Is there a reason that it is unreasonable for NaN to be converted into None by NeuroConv?

None isn't the issue, mapping onto null is - would have to schematically define it to be either float or null, if you know how to do that really quickly/easily feel free to open direct PR to edit the base schema

Because the type of the field is a float - it makes sense for it to be NaN, at least in Python land. There I can dump and load NaN with a single flag

Probably a divisive issue for crossing into JS land, where even the JSON.parse package doesn't do that?

garrettmflynn commented 1 year ago

So JSON.stringify({test: NaN}) will produce {"test":null}, which is the string I'd want from the API. Loading NaN directly from the string would require using eval, which just treats the string as JS code (in which NaN is acceptable).

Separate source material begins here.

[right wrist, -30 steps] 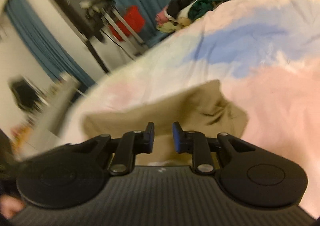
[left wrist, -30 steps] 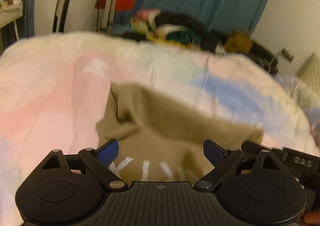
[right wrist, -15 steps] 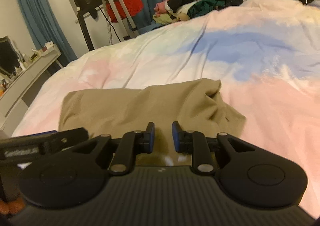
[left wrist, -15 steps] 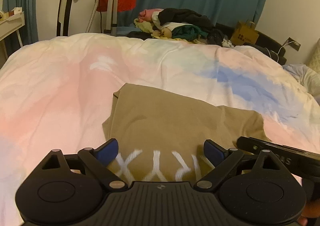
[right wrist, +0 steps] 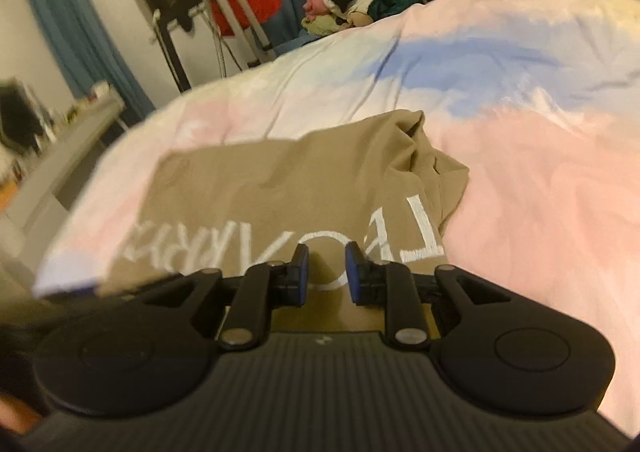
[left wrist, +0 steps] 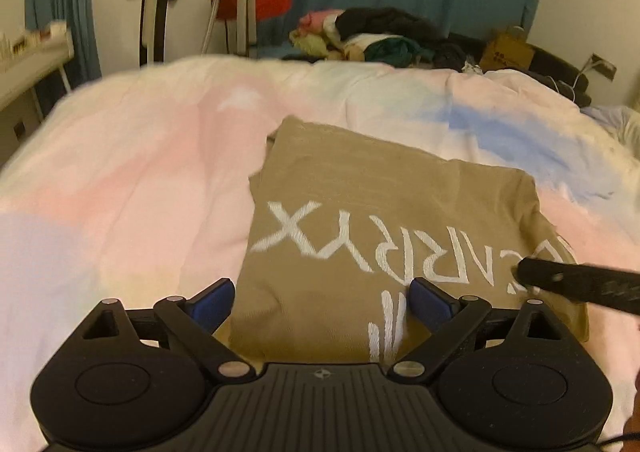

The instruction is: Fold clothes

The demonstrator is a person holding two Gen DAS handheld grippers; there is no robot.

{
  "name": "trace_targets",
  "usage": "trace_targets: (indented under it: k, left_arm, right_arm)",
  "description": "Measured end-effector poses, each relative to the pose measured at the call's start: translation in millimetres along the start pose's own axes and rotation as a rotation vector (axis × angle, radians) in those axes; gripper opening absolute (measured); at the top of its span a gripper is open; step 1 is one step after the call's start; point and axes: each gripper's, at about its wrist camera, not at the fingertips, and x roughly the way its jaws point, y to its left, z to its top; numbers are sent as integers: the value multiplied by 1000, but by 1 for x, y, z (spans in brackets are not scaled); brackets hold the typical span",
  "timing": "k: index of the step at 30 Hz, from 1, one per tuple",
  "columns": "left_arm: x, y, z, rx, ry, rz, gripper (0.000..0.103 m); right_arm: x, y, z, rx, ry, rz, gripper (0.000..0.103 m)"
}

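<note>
Tan shirt (left wrist: 360, 220) flat on pastel duvet (left wrist: 132, 188)

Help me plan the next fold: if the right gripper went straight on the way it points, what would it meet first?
Most likely the tan shirt lying on the duvet; the right gripper points down at its white lettering, depth unclear.

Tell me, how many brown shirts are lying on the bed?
1. The brown shirt with white letters lies flat on the pastel bedcover, just ahead of both grippers. The clothes pile at the far edge could hide more.
</note>
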Motion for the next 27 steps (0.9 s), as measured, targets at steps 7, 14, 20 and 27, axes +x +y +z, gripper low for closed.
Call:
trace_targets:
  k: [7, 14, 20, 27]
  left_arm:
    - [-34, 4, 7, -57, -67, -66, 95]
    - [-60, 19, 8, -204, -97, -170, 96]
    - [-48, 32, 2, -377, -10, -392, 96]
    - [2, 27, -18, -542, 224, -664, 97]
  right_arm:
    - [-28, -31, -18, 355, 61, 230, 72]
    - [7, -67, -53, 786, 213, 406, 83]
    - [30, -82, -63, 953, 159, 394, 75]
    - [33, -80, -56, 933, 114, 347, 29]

Here is how you'd declare that joint type in the schema: https://stackoverflow.com/questions/22565005/json-schema-validate-a-number-or-null-value

In this case, however, would it be possible to keep the schema the same and simply undeclare (i.e remove from the object) the key/value pairs provided as a NaN in the metadata? Are these fields actually required to begin with?

CodyCBakerPhD commented 1 year ago

Are these fields actually required to begin with?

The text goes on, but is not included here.